The gas detection device according to claim 1.
The distance measuring unit emits predetermined distance measuring light having a frequency different from that of the detection light, receives a second reflected light of the distance measuring light, and irradiates the irradiation time and the distance measuring light. An optical distance measuring unit for measuring a distance to the object based on a light reception time point when the second reflected light is received;
The light receiving sensitivity wavelength band of the light receiving section in the gas detection section and the second light receiving sensitivity wavelength band of the second light receiving section for receiving the second reflected light of the distance measuring light in the optical distance measuring section are predetermined. Different from each other above the sensitivity threshold,
The gas detector according to any one of claims 1 to 3.

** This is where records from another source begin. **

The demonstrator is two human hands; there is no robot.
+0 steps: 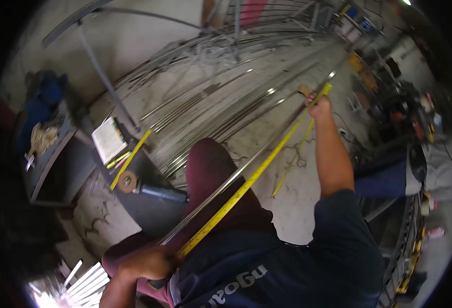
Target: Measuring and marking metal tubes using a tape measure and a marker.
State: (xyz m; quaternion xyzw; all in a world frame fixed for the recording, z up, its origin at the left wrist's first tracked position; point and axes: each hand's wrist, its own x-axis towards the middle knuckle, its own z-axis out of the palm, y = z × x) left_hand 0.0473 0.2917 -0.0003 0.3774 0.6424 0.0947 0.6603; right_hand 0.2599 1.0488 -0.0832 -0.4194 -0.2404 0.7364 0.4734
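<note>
A long shiny metal bar (242,168) slants across my lap, from lower left to upper right. Alongside it runs a yellow tape measure (240,193), its blade drawn out between my hands. My left hand (149,264), low by my thigh, is closed round the tape's lower end at the bar's near end; its fingertips are hidden. With my right arm stretched out, my right hand (319,106) is closed round the bar near its far end, the tape pressed against it. A loose yellow length (294,158) hangs below that hand toward the floor.
On a dark bench (149,213) to the left lie an angle grinder (162,192), an open notebook (109,139), pens (118,160) and a yellow strip (131,159). Several metal bars (221,115) cover the floor ahead. A grey metal frame (100,66) stands behind; tools (411,115) crowd the right.
</note>
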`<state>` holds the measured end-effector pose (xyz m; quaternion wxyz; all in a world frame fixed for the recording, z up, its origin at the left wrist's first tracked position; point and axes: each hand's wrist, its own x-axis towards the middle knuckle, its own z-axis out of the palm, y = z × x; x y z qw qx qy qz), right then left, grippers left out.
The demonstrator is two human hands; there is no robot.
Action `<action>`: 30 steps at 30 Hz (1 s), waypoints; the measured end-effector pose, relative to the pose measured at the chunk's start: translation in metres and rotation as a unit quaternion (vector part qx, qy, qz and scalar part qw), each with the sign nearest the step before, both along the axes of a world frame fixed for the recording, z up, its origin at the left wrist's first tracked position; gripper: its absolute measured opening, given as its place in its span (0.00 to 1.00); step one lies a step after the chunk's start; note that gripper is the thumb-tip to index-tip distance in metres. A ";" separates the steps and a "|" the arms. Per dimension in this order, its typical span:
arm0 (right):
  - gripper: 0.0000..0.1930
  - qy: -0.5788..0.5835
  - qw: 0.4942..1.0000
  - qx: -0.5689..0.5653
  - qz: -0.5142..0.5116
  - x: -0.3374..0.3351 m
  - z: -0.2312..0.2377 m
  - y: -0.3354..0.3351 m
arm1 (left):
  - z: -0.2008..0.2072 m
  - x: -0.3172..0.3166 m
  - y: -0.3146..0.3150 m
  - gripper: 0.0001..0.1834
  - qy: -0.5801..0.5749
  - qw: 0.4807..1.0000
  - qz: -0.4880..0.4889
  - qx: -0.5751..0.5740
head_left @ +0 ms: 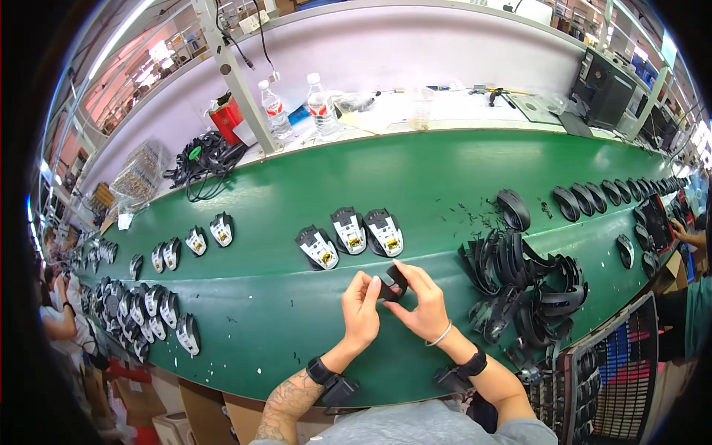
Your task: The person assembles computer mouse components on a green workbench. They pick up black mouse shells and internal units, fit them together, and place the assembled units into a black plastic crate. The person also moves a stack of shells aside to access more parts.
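Near the front of the green work surface, my left hand and my right hand hold a small black curved plastic part between them. Fingers and thumbs of both are closed around it, hiding some of its shape. Just beyond them lie three black-and-white computer mouse bodies, each with a yellow patch. To the right of my right hand is a loose heap of black curved plastic shells. A single black mouse shell rests behind that heap, beside scattered small black pieces.
At the left sit more mouse bodies in a cluster. A row of black shells runs toward the far right, where another person's hand shows. Water bottles and tangled black cables stand at the back. A black crate is at lower right.
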<state>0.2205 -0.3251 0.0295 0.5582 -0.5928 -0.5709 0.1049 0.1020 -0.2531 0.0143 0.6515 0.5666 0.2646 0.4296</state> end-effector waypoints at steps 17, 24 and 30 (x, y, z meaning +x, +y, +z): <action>0.19 -0.070 0.973 0.081 -0.203 0.045 -0.021 -0.005 | -0.017 0.062 0.119 0.61 0.554 0.715 -0.003 0.426; 0.18 -0.087 0.974 0.071 -0.197 0.042 -0.019 -0.005 | 0.003 0.002 0.130 0.61 0.457 0.778 0.031 0.429; 0.21 -0.095 0.973 0.072 -0.198 0.040 -0.014 -0.005 | 0.017 -0.014 0.086 0.52 0.197 0.952 0.133 0.191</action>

The wavelength of the detection light in the gas detection unit is 1651 nm or 1653 nm.
The gas detector according to any one of claims 1 to 4.
The wavelength of the distance measuring light in the optical distance measuring unit is any wavelength within a wavelength range of 800 nm to 1000 nm.
The gas detection device according to any one of claims 2 to 5.
Gas detection that irradiates detection light that has been modulated at a predetermined modulation frequency with a predetermined frequency as a center frequency, receives reflected light from an object of the detection light, and detects a gas to be detected based on the received reflected light Process,
A distance measuring step for measuring a distance to the object,
The gas detection step includes
A light receiving step of receiving the reflected light by a light receiving unit;
A phase sensitive detection step for phase sensitive detection of the output signal of the light receiving unit;
A gas detection method comprising: a timing adjustment step of adjusting a synchronous detection timing of the phase sensitive detection step based on a distance to the object measured in the ranging step.